• _Your objective_
Examine the material below. Gather every line in which the string "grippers" appears.

• _Material provided_
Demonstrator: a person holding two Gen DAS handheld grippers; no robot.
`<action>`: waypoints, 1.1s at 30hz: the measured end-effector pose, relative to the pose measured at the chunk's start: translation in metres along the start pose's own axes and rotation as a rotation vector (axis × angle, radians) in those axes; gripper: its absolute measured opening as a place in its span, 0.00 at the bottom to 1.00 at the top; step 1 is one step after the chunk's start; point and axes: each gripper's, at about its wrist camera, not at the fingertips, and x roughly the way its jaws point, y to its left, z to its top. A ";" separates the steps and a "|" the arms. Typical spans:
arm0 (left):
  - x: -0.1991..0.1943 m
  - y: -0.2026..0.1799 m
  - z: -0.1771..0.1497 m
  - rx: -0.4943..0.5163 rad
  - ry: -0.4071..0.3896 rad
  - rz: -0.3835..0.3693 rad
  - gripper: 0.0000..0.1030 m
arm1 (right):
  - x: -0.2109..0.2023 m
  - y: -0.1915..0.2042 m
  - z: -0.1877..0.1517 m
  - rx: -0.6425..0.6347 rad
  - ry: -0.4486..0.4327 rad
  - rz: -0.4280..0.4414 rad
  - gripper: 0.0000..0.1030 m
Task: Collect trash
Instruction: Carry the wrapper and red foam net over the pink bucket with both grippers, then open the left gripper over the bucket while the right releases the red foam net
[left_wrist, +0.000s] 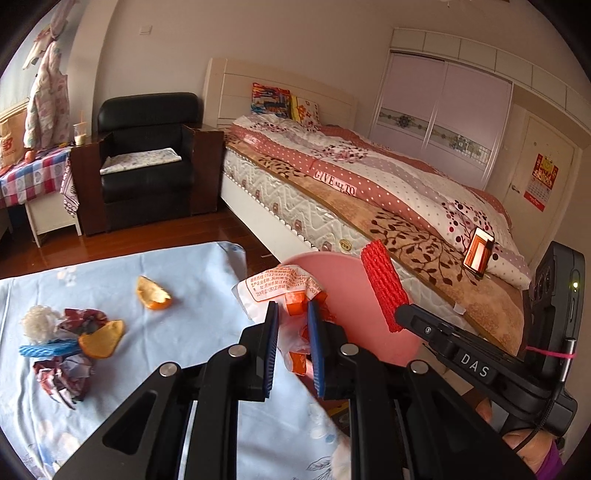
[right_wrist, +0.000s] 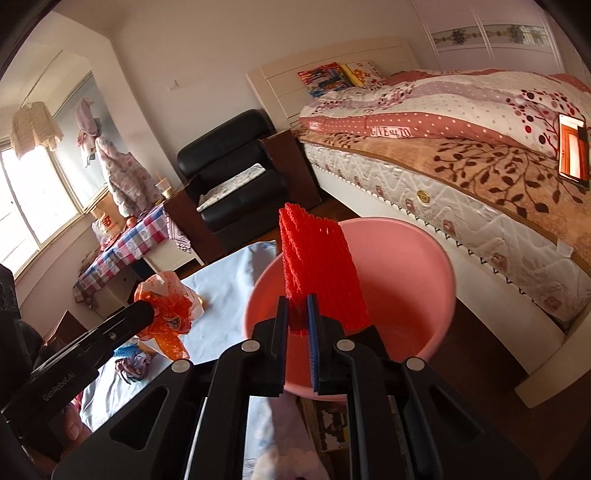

• _Written solution_
Demonstrator: a person holding two Gen DAS handheld grippers; no robot.
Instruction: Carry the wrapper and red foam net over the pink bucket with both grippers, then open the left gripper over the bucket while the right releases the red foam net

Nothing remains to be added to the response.